Grover set himself a deadline: Come next spring, at the latest, he was going to be out of Holland Patent.

From nowhere Grover received a message from Ingham Townsend, a wealthy local property owner with a reputation as a thoughtful benefactor who had offered financial assistance to several promising young men from Holland Patent. Townsend was also a deacon in the Presbyterian church where Grover’s father had been minister. Richard Cleveland died in 1853, at age forty-nine, of acute peritonitis brought on by a gastric ulcer, and Townsend had a genuine interest in doing all he could for the Cleveland family. So it happened that Townsend met with Grover, was very impressed with him, and offered to pay the boy’s way through college. There was one catch: Grover had to make a commitment to enter the ministry following his graduation. Right then, Grover had to say no. That was his father’s and his brother William’s calling, not his. There was further discussion, and an idea came to Grover “like an inspiration.” He now presented it to Townsend. He wanted to go west, to the booming city of Cleveland, Ohio.

“It’s just the place for a young man to establish himself in,” he told Townsend.

Cleveland was the city founded by Grover’s forebear, Moses Cleaveland, a Connecticut lawyer and Revolutionary War officer. In 1796, he led a surveying party across Lake Erie to explore the Western Reserve, territory claimed by the state of Connecticut in what is now northeastern Ohio. At the mouth of the Cuyahoga River, General Cleaveland beheld a magnificent plain and proclaimed it to be the site of a settlement. It was named in honor of the leader of the expedition.

In 1820, Cleaveland’s population had reached just one hundred and fifty. By 1854, the city’s name had been shortened to “Cleveland.” This came about because the editor of the local newspaper thought “Cleveland” looked cleaner than “Cleaveland” on the masthead. Cleveland’s population had reached thirty thousand, and the city was on its way to becoming a vital port that, via the Erie Canal, linked the West to the Atlantic Ocean.

Deciding on the city of Cleveland made sense, even if, as Grover gamely acknowledged, he knew not a single soul there. Settling in a boomtown named for a distinguished kinsman would set him apart from all the other determined young men who were flocking to Ohio.

“I was attracted by the name. It seemed that it was my town because it had my name,” Grover later said.

As Townsend listened to Grover sketch out his shrewd plan, he must have admired the magnitude of the young man’s ambition. Right then he offered Grover the sum of $25 to finance his way west. It was a loan, but one that Townsend assured Grover he need never pay back. There was, however, one condition; and as did anything associated with Ingham Townsend, it came positioned as an act of philanthropy.

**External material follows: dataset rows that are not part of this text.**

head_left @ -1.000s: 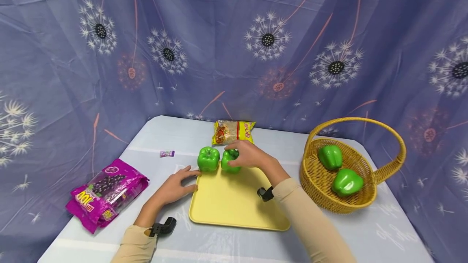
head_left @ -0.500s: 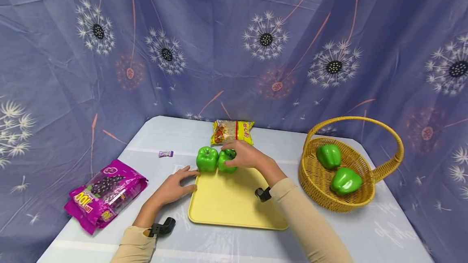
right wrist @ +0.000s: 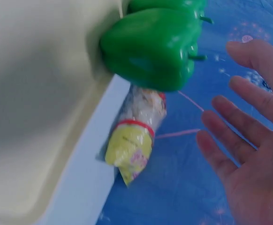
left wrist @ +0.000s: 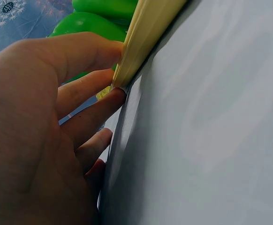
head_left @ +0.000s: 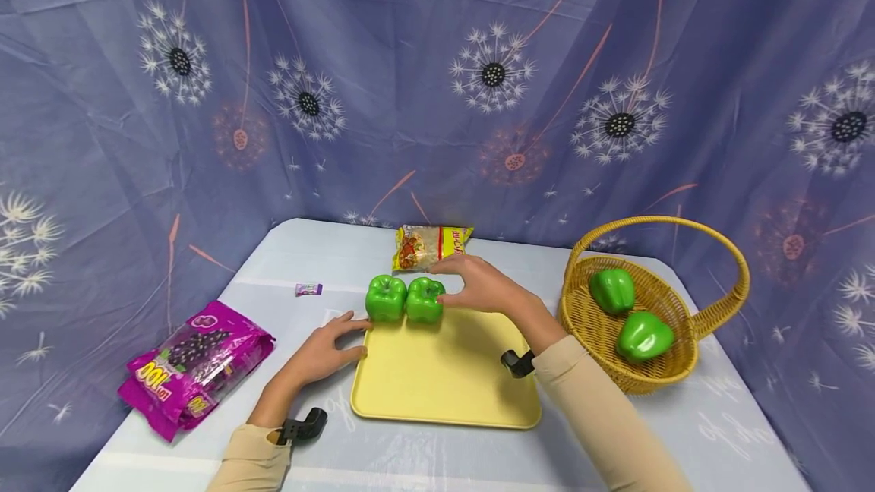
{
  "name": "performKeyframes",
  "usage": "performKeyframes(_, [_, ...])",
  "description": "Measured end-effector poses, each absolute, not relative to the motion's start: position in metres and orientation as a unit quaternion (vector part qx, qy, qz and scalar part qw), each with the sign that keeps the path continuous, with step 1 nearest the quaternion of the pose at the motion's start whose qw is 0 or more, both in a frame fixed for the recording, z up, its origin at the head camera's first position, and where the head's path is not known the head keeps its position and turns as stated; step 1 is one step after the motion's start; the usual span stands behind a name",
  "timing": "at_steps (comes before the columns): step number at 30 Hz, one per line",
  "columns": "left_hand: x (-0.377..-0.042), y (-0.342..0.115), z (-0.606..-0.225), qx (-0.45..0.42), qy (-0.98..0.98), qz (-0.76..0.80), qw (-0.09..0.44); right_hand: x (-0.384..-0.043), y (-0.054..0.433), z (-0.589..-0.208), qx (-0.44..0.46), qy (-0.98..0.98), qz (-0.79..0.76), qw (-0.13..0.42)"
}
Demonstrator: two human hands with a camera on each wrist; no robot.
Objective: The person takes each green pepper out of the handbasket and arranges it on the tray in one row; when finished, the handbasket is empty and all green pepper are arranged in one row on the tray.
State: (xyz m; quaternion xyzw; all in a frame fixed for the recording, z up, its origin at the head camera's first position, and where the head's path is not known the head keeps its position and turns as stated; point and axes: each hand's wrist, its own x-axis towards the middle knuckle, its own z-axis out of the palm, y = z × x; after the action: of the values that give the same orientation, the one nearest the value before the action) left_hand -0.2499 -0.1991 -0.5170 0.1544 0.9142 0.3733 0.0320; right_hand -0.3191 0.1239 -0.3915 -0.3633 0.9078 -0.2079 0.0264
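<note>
Two green bell peppers stand side by side at the far left of a yellow tray (head_left: 444, 378), the left pepper (head_left: 386, 298) against the right pepper (head_left: 424, 300). My right hand (head_left: 481, 283) is just to the right of the right pepper, fingers spread and holding nothing. In the right wrist view a gap shows between that hand (right wrist: 254, 112) and the pepper (right wrist: 148, 47). My left hand (head_left: 324, 355) rests by the tray's left rim. In the left wrist view its thumb and extended fingertips touch the rim (left wrist: 139, 40).
A wicker basket (head_left: 632, 384) with two more green bell peppers (head_left: 612, 291) stands at the right. Behind the tray lies a yellow food packet (head_left: 427, 247). A purple bag (head_left: 198, 363) and a small purple-wrapped candy (head_left: 308, 289) lie at the left.
My right hand has let go of the right pepper and moved away to the right. That pepper has moved left, up against the other one. The left hand stays at the tray.
</note>
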Motion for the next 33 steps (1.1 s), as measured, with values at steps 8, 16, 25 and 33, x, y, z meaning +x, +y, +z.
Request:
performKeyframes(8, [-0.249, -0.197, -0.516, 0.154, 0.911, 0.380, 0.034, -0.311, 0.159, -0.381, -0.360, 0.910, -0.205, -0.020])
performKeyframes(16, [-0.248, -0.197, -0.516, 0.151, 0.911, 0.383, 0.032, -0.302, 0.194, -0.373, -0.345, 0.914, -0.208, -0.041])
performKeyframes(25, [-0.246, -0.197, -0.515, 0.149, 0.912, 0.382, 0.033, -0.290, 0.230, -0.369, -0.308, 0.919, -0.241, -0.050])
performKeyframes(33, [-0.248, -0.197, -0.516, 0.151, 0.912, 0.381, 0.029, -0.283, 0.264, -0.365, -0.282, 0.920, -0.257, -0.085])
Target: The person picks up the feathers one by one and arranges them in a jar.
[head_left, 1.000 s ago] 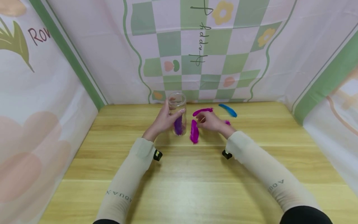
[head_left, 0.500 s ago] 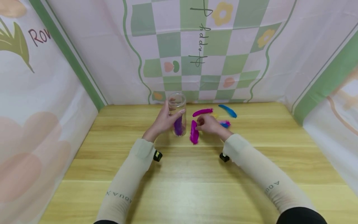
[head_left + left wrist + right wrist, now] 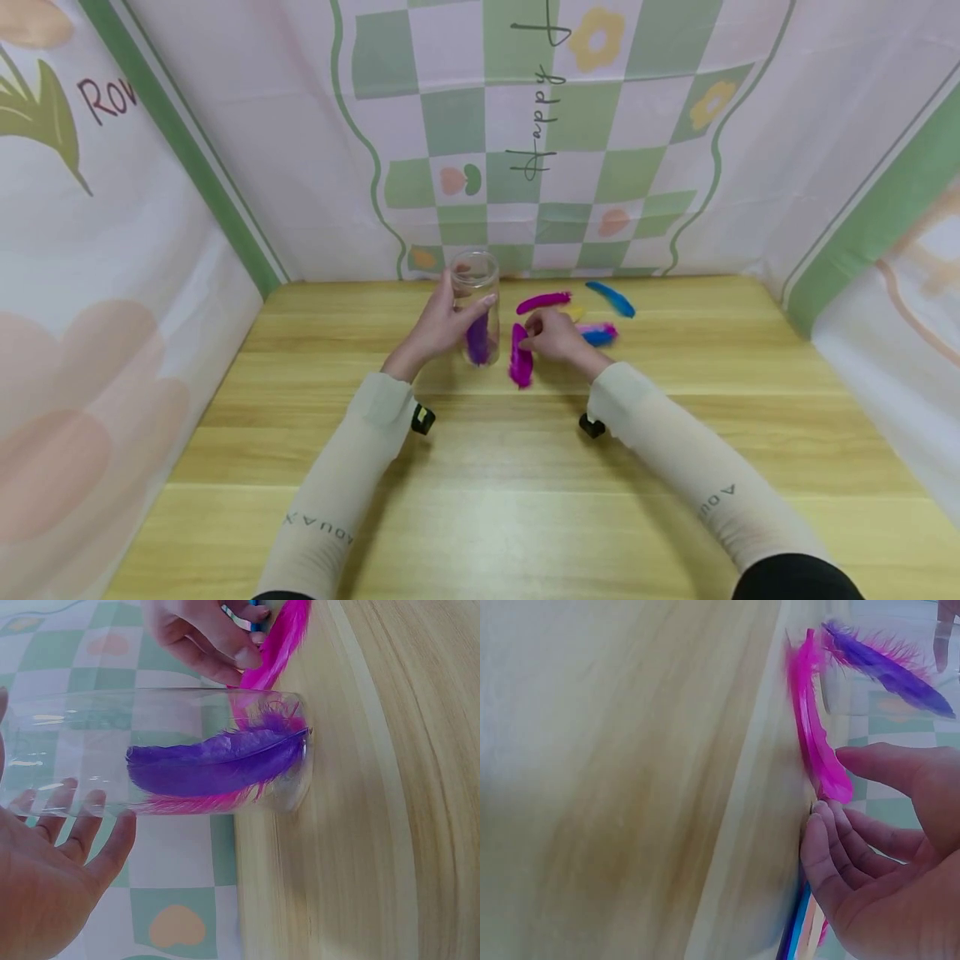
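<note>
My left hand (image 3: 438, 329) grips a clear glass jar (image 3: 476, 279) that stands upright near the back of the table. Inside it lean a purple feather (image 3: 217, 761) and a pink one (image 3: 191, 802) behind. To the jar's right, a magenta feather (image 3: 521, 362) lies on the wood. My right hand (image 3: 558, 335) is at that feather's far end. In the right wrist view, the thumb (image 3: 862, 759) is at the feather's edge, and the other fingertips lie just beyond its tip, with a gap between. The fingers are bent but not closed on it.
Another magenta feather (image 3: 543, 302) lies behind my right hand, and a blue feather (image 3: 611, 298) sits farther right. By the wrist are a blue-and-pink pair (image 3: 600, 335) and a partly hidden yellow feather (image 3: 574, 312). A patterned cloth (image 3: 510, 183) hangs along the table's back edge.
My right hand has shifted slightly left and toward me, closer to the near magenta feather, uncovering the yellow and blue feathers behind it. The left hand and jar have stayed in place.
</note>
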Motion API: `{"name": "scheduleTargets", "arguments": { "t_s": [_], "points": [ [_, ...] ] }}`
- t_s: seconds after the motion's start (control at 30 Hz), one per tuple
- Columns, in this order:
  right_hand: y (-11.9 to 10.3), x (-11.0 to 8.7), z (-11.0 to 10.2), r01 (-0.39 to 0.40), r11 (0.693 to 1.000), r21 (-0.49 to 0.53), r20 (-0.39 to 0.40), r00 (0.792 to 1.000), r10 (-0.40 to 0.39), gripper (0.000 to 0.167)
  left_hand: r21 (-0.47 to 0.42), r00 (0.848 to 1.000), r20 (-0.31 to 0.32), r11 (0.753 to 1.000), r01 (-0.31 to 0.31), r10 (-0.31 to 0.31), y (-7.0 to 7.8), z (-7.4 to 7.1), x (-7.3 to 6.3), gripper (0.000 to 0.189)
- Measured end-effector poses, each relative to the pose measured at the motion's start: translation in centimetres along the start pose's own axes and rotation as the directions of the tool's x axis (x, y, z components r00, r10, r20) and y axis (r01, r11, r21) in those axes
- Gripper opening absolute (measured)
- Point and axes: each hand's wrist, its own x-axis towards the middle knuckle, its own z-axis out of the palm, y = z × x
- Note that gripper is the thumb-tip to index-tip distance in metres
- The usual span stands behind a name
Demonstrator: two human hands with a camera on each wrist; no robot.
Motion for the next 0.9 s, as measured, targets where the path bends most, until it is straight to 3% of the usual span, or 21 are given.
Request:
{"name": "scheduleTargets", "arguments": {
  "t_s": [0.3,0.6,0.9],
  "points": [
    [0.1,0.0,0.4,-0.007,0.999,0.040,-0.005,1.000,0.007,0.030,0.001,1.000,-0.005,1.000,-0.015,0.015,-0.1,0.0,0.0,0.073],
    [-0.1,-0.4,-0.2,0.006,0.990,0.142,0.025,1.000,-0.010,0.022,-0.002,1.000,-0.002,1.000,-0.015,0.015,0.0,0.0,0.0,0.072],
    [0.2,-0.7,-1.2,-0.018,0.948,0.317,0.069,0.998,-0.004,0.024,0.002,1.000,0.004,1.000,-0.012,0.012,0.3,-0.1,-0.1,0.071]
  ]
}}
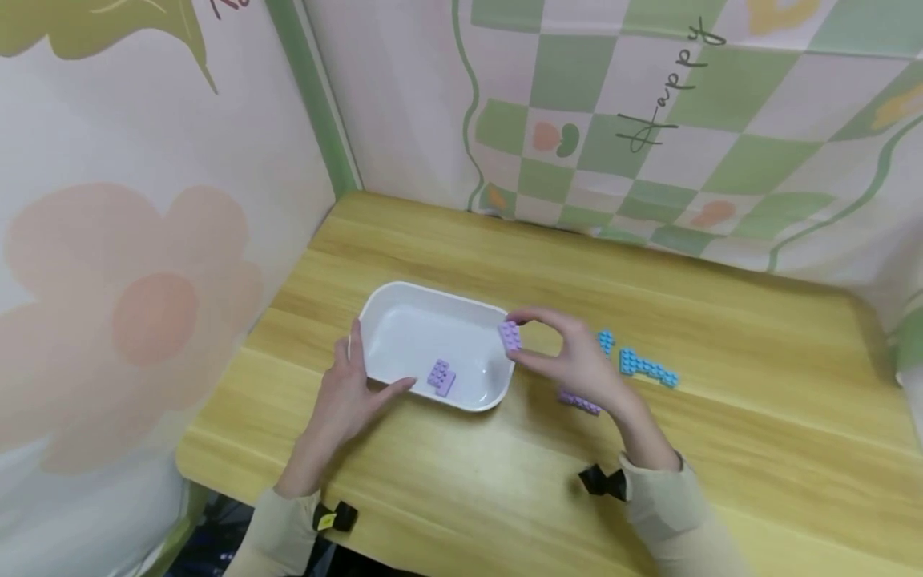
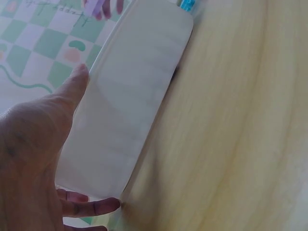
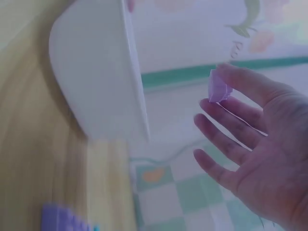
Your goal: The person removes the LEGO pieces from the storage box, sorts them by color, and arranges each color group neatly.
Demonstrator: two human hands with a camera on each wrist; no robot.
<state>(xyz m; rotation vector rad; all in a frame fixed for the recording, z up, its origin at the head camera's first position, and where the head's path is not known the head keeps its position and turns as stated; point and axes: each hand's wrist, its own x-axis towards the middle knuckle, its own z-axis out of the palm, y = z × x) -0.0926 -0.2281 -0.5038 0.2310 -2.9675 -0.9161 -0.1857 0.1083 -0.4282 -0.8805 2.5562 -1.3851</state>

“If you ever meet with a young man in a similar condition, give it to him if you have it to spare,” Townsend said.

Townsend handed Grover the $25 and a promissory note. He would forever be grateful for the money. It was, Grover would say many years later, “my start in life.” Townsend could never have imagined that the simple gesture he made that day would have such profound consequences in American history.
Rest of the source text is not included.